Kibice, którzy wybrali się we wtorkowy wieczór do kaliskiej hali Arena, byli świadkami bardzo wyrównanego meczu. Do przerwy prowadzili gospodarze, jednak druga połowa była już znacznie lepsza w wykonaniu koszykarzy z Koszalina. Goście kilkukrotnie celnie trafili za trzy punkty, dzięki czemu w pewnym momencie odskoczyli już na dziesięć oczek różnicy. Jednak dopiero ostatnie sekundy przyniosły nam apogeum emocji. W ostatniej akcji meczu najlepszy tego dnia zawodnik w żółto-niebieskich barwach - Hristo Nikołow, znalazł się praktycznie sam na sam z koszem. Celny rzut za dwa dawałby wówczas Stalówce dogrywkę, niestety, Bułgar podjął decyzję by w ostatniej chwili oddać piłkę Tomkowi Ochońce, który równo z syreną końcową meczu nie trafił decydującej "trójki".

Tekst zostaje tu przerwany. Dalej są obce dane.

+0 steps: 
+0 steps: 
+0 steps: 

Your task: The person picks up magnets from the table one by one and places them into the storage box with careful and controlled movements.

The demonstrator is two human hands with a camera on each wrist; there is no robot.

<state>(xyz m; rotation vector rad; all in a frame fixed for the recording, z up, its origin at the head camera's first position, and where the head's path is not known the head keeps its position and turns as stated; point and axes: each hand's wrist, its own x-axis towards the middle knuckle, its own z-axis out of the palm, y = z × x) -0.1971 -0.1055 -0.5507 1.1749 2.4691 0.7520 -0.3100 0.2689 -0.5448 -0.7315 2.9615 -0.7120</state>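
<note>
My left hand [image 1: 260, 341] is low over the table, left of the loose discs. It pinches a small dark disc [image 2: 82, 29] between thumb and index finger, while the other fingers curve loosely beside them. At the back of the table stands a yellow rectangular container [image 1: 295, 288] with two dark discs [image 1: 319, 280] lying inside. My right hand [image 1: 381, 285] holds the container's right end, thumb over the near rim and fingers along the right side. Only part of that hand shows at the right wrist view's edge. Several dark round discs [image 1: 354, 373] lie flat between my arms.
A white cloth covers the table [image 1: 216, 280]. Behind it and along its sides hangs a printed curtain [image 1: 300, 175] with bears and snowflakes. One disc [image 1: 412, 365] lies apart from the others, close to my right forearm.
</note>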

Dla podopiecznych Zorana Sretenovicia była to już czwarta porażka z rzędu na parkietach Tauron Basket Ligi. - Trudno znaleźć jakiekolwiek słowa usprawiedliwienia po takim meczu. Myślę, że decydujący wpływ na końcowy wynik meczu miała nasza słaba skuteczność rzutów osobistych. Taka jest koszykówka, musimy cały czas ciężko pracować i być skoncentrowani. Sezon się jeszcze nie skończył - tłumaczył po meczu trener Stali. Ostatnio wiele osób zarzucało szkoleniowcowi ostrowskiej drużyny brak rotacji w zespole, jednak sam zainteresowany zupełnie się z tym nie zgadza. - Chciałbym się dowiedzieć kto tak mówi. Zupełnie się z tym nie zgadzam. Dysponujemy takimi zawodnikami, jakimi dysponujemy. Zawsze staram się, by na parkiecie była jakościowa piątka zawodników.
Wynik
BM Slam Stal – AZS Koszalin 77:79 (14:19, 19:13, 23:28, 21:19)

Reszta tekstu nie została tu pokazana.